Search

19 Apr 2008

POLISI


POLISI negeri ini selalu berselimut nyinyir. Setiap ada sekelompok polisi berdiri di tepi jalan, kita disergap tanda tanya: “Wah, ada apa lagi ini?”

Tetapi tadi pagi saya menemukan fenomena. Seorang polisi berlari kencang mendekati seorang tuna netra yang terjebak padatnya perempatan Dr Cipto, Semarang. Pria tuna netra ini sudah mengayun-ayunkan tongkatnya agar diberi jalan, tatkala ia mau menyeberang dari arah Dr Cipto menuju Bangkong.
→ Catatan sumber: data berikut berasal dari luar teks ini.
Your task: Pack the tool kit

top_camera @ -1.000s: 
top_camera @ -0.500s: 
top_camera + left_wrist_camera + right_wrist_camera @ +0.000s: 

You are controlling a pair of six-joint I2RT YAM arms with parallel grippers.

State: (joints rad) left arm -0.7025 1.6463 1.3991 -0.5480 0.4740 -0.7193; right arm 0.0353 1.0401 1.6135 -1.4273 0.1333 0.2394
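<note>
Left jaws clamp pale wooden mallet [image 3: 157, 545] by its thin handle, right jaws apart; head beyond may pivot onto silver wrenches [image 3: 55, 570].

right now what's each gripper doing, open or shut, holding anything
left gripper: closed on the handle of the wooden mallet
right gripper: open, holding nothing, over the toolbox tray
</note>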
Namun pengendara motor berulangkali nyaris menyambarnya karena pagi hari di area ini memang kawasan sibuk.

Polisi tadi – deskripsinya, muda, rada ganteng, sawo matang, dan gaul (pakai kacamata hitam) -- secepat kilat menjumput lengan bapak yang tengah terjebak, kemudian menuntunnya ke trotoar seberang jalan.

Saya nyaris bertepuk tangan. Sumpah bukan menyindir, tetapi sangat salut. Saking terpana, saya kelupaan menyambar kamera (lagipula tustel itu ada di tas laptop, dan perlu merogohnya ke kedalaman tas untuk mendapatkannya), sehingga momen ‘besar’ ini terlewat begitu saja (untuk hal ini jujur saya akui naluri kewartawanan saya mandeg dan perlu dikasih rapor merah).
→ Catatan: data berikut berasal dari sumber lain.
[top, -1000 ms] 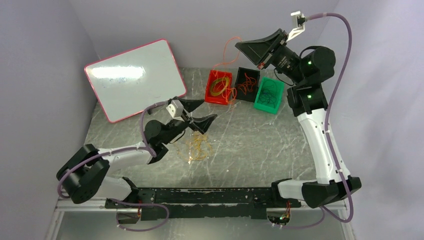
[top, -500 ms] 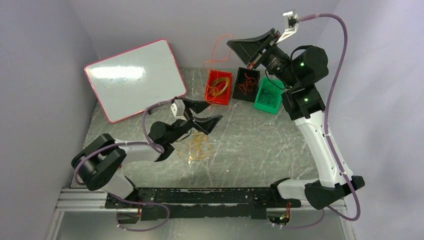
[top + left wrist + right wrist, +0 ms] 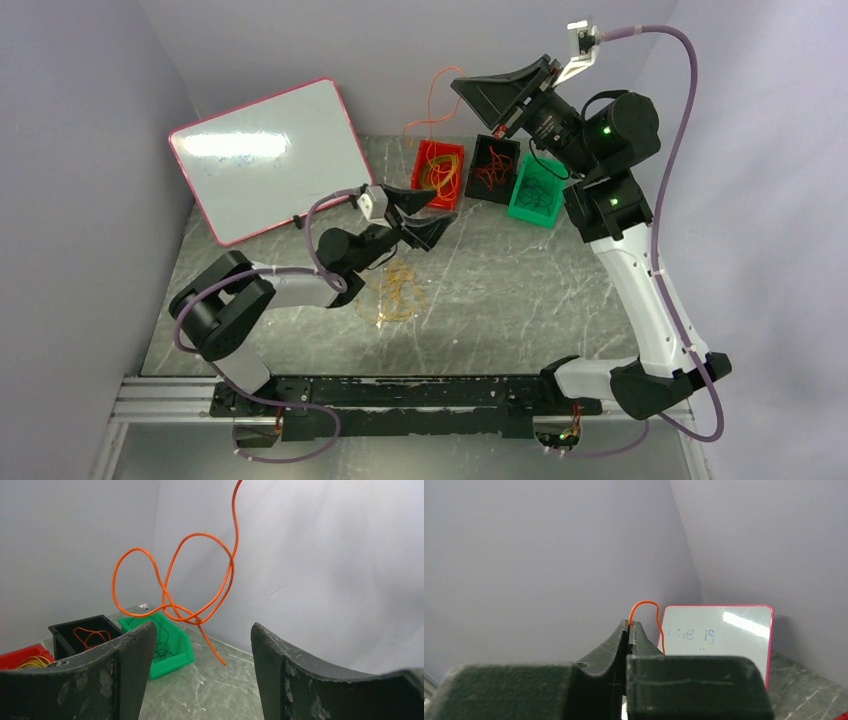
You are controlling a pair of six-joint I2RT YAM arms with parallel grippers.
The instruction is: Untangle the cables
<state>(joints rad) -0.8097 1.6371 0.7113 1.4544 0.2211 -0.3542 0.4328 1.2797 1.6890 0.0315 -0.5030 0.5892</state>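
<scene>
REMOTE DESK: At upper centre of the overhead frame, my right gripper [image 3: 458, 88] is pinched tight on the top end of a long thin orange cable [image 3: 433, 95]. The cable hangs in the air above the back of the grey marbled table [image 3: 520, 290], over a small red plastic bin [image 3: 424, 150].

In the left wrist view the cable curls into a loose pretzel of two loops that cross low down. A short tail points downward and touches nothing.

My left gripper [image 3: 440, 207] sits just below and left of it, at centre frame. Its jaws stand apart with nothing between them, and they face those loops.

A loose tangle of yellow and orange wire loops [image 3: 395, 293] lies on the table at lower centre, near the left arm and apart from the bins.

I judge the cable featherlight, springy and smooth-skinned. It should keep its curl, swing at a touch and slip from a lazy pinch. I would take the free tail just under the crossing and draw it back through gently, because a hard tug would likely tighten the knot.
</scene>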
Peristiwa campur tangan polisi untuk hal-hal krusial seperti ini bukan sekali saja saya jumpai. Di tempat yang sama, beberapa bulan sebelumnya, terjadi tubrukan antar dua sepeda motor. Pengendaranya siswi SMA, melawan seorang bapak. Siswi ini terlempar sekian meter dari titik tabrakan, dan pingsan.
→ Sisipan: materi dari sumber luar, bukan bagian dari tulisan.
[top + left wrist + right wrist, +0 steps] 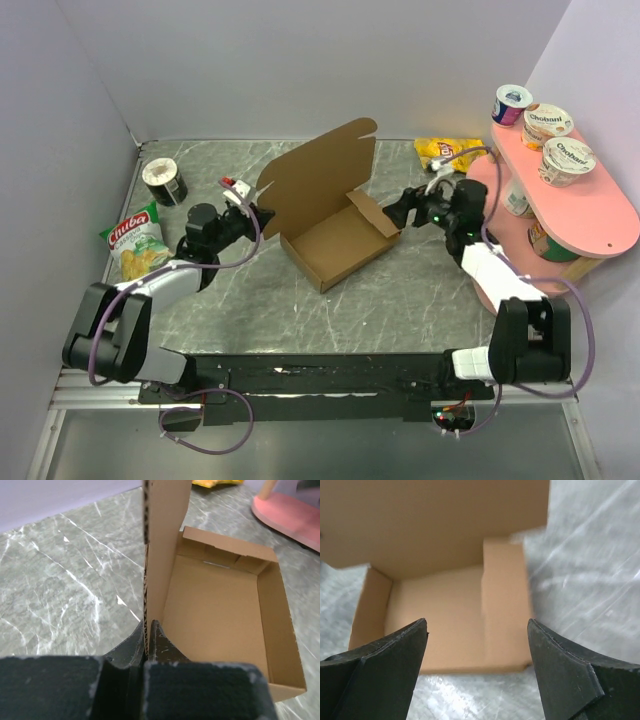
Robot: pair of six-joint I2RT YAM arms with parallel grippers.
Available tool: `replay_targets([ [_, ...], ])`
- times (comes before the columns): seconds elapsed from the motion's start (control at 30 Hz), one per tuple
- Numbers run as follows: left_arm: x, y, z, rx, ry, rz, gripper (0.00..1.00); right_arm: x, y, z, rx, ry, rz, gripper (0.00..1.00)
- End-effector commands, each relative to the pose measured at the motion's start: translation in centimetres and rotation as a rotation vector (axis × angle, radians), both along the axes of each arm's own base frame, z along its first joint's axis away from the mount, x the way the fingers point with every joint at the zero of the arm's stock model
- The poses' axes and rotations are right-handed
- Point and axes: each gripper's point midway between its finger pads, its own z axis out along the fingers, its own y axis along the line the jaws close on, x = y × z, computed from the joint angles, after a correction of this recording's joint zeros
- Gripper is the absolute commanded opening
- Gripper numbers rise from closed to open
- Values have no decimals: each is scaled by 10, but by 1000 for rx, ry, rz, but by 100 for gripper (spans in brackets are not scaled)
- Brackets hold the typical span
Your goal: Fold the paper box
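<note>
The paper box [340, 245] is a brown cardboard tray in the middle of the marble table, with its lid [320, 175] standing up behind it. My left gripper [262, 213] is shut on the lid's left edge. In the left wrist view the corrugated lid edge [165, 540] runs up from between the closed fingers of the left gripper [148, 625], with the tray [220, 610] to the right. My right gripper [395, 212] hovers open at the box's right side. In the right wrist view the right gripper [476, 625] is spread wide before the tray [445, 605] and a side flap [502, 595], touching neither.
A green chips bag [135, 245] and a black can [164, 181] lie at the left. A yellow snack bag [447, 152] sits at the back. A pink shelf [590, 215] with yogurt cups [548, 122] stands close behind the right arm. Walls enclose the table.
</note>
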Motion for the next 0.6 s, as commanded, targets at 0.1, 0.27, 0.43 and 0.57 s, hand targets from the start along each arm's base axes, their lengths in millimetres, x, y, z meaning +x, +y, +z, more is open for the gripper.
replay_targets([
  [0.1, -51, -2, 19, -64, -17, -154, 1, -24, 8, 61, 45, -152, 224, 89],
  [0.27, -79, 0, 22, -103, 2, -182, 1, -25, 6, 62, 35, -163, 247, 89],
  [0.43, -94, 3, 29, -102, -23, -194, 1, -22, -3, 61, -13, -181, 225, 89],
  [0.57, -101, 0, 31, -124, -8, -224, 1, -24, -16, 64, -29, -202, 209, 89],
])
Dua orang polisi yang mangkal di pos perempatan ini secepat angin menyambar tubuh korban, lalu membobongnya ke keteduhan terdekat. Sang polisi memprioritaskan korban kecelakaan, karena ini kaitannya sama nyawa, sedangkan si bapak yang langsung bangkit setelah benturan diurusi belakangan. Salut! Sayang, lagi-lagi saya tak mampu cepat-cepat memotret momen penting ini, padahal saat itu kamera digital menggantung di gesper saya.

Ada sisi-sisi baik polisi kita, di luar ribuan makian yang tertuju ke pengayom masyarakat tersebut lantaran: “urusan dengan polisi, pasti melibatkan uang”.

Saya melihatnya dari sisi positif kepedulian polisi atas dasar kemanusiaan. Nah, perkara nanti ternyata berbuntut duit (atawa sekadar mencari muka) atas dua kejadian yang saya ilustrasikan tadi, wallahu alam bisawab!

3 komentar:

Anonim mengatakan...

ada polisi macam itu bang? weh.. di semarang? hmmmm....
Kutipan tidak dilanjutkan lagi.